Interviewer: Mrs. Bernice Bowden
Person interviewed: Lizzie McCloud
1203 E. Short 13th Street, Pine Bluff, Arkansas
Age: 103
"Well, where you been? I been wonderin' 'bout you. Yes Lawd. You sure is lookin' fine.
"Yes, honey, I was bred and bawn in Davidson County, Tennessee. Come here one year after surrender.
"My daughter there was a baby jus' sittin' alone, now, sittin' alone when I come here to this Arkansas. I know what I'm talkin' about.
"Lizzie Williams, my old missis, was rich as cream. Yes Lawd! I know all about it 'cause I worked for 'em.
"I was a young missis when the War started. I was workin' for my owners then. I knowed when they was free — when they said they was free.

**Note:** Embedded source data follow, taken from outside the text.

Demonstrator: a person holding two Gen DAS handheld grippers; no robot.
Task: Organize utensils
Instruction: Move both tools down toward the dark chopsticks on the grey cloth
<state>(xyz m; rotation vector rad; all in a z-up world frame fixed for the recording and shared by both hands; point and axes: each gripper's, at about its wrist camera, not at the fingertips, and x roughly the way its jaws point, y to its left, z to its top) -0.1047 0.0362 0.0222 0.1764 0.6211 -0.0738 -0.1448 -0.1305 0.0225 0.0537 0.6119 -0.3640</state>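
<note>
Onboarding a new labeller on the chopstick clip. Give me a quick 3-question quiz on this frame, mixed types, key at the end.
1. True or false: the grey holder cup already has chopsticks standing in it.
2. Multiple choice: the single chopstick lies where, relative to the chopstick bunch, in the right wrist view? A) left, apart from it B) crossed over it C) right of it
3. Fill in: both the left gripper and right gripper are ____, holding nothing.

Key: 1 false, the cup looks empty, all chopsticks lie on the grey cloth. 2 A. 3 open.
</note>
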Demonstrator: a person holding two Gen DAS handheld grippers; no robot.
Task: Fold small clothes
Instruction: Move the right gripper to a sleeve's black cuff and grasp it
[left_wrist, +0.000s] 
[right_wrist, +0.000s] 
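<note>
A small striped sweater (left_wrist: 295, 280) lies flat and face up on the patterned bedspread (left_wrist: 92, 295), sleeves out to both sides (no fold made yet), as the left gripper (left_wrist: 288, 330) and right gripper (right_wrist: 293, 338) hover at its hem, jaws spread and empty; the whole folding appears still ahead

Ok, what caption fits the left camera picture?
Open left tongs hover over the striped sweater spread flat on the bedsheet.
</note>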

"The Yankees wouldn't call any of the colored women anything but Dinah. I didn't know who they was till they told us. Said, 'Dinah, we's comin' to free you.'
"The white folks didn't try to scare us 'bout the Yankees 'cause they was too scared theirselves. Them Yankees wasn't playin'; they was fitin'. Yes, Jesus!
"Had to work hard — and whipped too. Wasn't played with. Mars Andrew come in the field a heap a times and say, 'Don't whip them women so hard, they can't work.' I thought a heap of Mars Andrew.
"I used to see the Yankees ridin' hosses and them breastplates a shining'. Yes Lawd. I'd run and they'd say, 'Dinah, we ain't gwine hurt you.' Lawd, them Yankees didn't care for nothin'. Oh, they was fine.
"My husband was a soldier — a Yankee. Yes ma'am. They sends me thirty dollars every month, before the fourth. Postman brings it right to me here at the house. They treats me nice.
"When I come here, I landed on John Clayton's place. He was a Yankee and he was a good white man too.
"I'm the onliest one left now in my family."